Directions for this task:
Reproduce the listing below exactly, from its first line down to and including the line with "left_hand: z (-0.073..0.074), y".

Collected material:
....

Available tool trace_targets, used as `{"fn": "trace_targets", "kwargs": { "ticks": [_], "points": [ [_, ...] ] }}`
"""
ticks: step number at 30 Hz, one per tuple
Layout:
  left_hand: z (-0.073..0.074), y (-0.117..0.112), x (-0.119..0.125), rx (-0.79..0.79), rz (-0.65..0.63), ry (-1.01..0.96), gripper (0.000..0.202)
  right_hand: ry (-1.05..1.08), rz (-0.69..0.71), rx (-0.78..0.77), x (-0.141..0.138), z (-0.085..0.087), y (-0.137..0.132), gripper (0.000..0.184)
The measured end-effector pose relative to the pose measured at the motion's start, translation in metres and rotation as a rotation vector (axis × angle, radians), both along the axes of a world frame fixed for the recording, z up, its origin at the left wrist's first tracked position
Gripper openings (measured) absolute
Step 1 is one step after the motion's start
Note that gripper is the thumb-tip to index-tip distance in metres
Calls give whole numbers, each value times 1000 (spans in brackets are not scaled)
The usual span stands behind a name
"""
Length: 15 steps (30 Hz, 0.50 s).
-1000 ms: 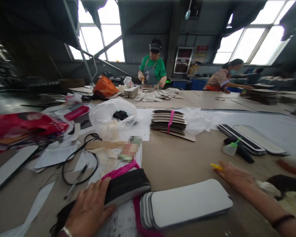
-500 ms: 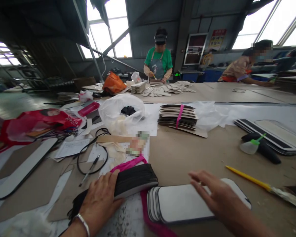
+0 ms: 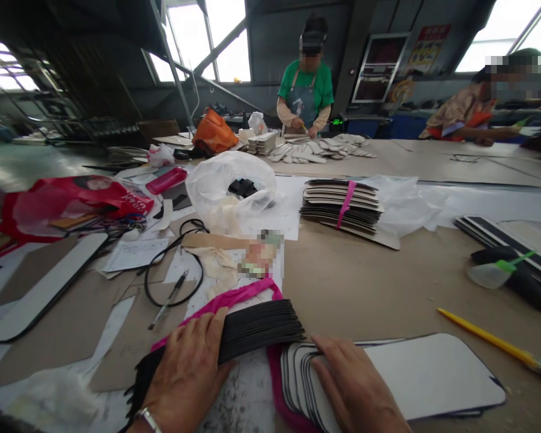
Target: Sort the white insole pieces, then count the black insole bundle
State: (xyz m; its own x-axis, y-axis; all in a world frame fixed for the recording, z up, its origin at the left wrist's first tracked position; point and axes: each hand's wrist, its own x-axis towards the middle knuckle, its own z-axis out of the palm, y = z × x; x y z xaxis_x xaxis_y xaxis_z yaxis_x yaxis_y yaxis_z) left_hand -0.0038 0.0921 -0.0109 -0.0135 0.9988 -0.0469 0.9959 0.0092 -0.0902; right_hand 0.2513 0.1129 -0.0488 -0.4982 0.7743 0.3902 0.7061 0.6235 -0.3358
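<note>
My left hand (image 3: 184,373) grips a thick stack of black flat pieces (image 3: 256,329) near the table's front edge, fingers curled over its left side. A pink strap (image 3: 238,296) runs under and behind that stack. My right hand (image 3: 349,385) lies flat, fingers spread, on the left end of a fanned stack of white rounded panels (image 3: 424,373) just right of the black stack.
A yellow-handled brush (image 3: 487,340) lies to the right. Further back sit a strapped bundle of brown pieces (image 3: 340,204), a white plastic bag (image 3: 234,186), a black cable (image 3: 174,273), a pen (image 3: 169,299) and a glue bottle (image 3: 493,273). Two people work at the far table edge.
My right hand came in from the right, away from the yellow brush, and now rests on the left end of the white panels. The view shifted left; my left hand stays on the black stack.
</note>
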Motion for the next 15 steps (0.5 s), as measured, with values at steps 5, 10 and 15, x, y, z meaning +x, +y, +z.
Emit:
{"fn": "trace_targets", "kwargs": {
  "ticks": [5, 10, 15],
  "points": [
    [-5, -2, -4, 136, -80, -9, 50, 196, -4, -6, -11, 2, -1, 29],
    [-11, -4, -9, 282, -193, 68, 59, 320, -50, -12, -19, -10, -6, 31],
    [-11, -2, -9, 298, -238, 85, 63, 344, -73, -4, -23, -18, -11, 35]
  ]
}}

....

Solution to this problem:
Available tool trace_targets, used as `{"fn": "trace_targets", "kwargs": { "ticks": [_], "points": [ [_, ...] ] }}`
"""
ticks: step number at 30 Hz, one per tuple
Layout:
  left_hand: z (-0.073..0.074), y (-0.117..0.112), x (-0.119..0.125), rx (-0.79..0.79), rz (-0.65..0.63), ry (-1.01..0.96), gripper (0.000..0.202)

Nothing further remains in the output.